Would you quote the material below from its first line through the line containing "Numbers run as", exactly and with both ends included?

• _Data shown_
[Start of section]

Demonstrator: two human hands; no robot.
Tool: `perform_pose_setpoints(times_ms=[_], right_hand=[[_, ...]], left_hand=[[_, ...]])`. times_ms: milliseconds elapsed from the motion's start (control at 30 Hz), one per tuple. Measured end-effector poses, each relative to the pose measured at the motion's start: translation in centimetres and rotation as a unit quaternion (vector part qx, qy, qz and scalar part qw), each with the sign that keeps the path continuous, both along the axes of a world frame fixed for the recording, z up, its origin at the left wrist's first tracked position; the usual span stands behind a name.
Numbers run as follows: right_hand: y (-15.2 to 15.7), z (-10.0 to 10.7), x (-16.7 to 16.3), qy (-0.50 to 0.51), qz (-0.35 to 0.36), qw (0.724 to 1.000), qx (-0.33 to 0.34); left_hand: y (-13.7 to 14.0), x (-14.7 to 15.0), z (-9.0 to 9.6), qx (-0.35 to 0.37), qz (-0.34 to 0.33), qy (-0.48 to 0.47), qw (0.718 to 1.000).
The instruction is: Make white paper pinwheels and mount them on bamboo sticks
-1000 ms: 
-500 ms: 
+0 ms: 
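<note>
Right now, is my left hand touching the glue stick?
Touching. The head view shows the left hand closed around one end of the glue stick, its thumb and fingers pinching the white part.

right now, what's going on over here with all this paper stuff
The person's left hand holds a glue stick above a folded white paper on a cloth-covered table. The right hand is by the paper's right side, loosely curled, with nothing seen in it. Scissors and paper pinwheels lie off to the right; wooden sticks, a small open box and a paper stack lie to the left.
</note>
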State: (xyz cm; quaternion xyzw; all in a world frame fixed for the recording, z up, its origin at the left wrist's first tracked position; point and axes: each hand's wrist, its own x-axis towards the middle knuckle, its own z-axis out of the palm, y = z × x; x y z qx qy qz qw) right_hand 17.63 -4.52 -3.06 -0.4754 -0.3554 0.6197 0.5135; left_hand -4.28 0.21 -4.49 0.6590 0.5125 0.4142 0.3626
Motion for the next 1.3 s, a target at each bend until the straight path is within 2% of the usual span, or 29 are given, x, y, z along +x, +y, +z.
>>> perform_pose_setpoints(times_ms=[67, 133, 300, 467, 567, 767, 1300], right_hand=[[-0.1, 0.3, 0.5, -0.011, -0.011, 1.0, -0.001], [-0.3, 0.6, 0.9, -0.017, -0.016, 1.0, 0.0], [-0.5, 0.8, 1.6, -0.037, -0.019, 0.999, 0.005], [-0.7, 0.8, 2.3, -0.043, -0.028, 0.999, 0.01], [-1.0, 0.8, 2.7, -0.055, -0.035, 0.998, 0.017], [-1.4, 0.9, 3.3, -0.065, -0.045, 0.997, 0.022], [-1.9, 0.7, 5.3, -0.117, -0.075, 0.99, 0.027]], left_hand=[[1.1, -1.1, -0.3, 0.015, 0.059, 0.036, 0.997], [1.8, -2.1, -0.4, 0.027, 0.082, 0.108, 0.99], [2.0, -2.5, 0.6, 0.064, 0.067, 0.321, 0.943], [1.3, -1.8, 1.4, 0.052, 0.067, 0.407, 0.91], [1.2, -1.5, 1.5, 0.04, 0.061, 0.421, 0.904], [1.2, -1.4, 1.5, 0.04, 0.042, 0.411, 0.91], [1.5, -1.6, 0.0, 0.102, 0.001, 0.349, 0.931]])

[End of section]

• _Result_
Demonstrator: two human hands; no robot.
Tool: `perform_pose_setpoints(times_ms=[_], right_hand=[[_, ...]], left_hand=[[_, ...]])`. times_ms: milliseconds elapsed from the motion's start (control at 30 Hz), one per tuple. Measured end-effector poses, each relative to the pose measured at the motion's start: translation in centimetres and rotation as a unit quaternion (vector part qx, qy, qz and scalar part qw), each with the sign that keeps the path continuous, both along the axes of a world frame fixed for the recording, z up, its origin at the left wrist's first tracked position; the usual span stands behind a name.
Numbers run as follows: right_hand: y (-15.2 to 15.7), z (-10.0 to 10.7), x (-16.7 to 16.3), qy (-0.50 to 0.51), qz (-0.35 to 0.36), qw (0.724 to 1.000), qx (-0.33 to 0.34); left_hand: y (-13.7 to 14.0), x (-14.7 to 15.0), z (-9.0 to 9.6), qx (-0.35 to 0.37), qz (-0.34 to 0.33), qy (-0.48 to 0.47), qw (0.718 to 1.000).

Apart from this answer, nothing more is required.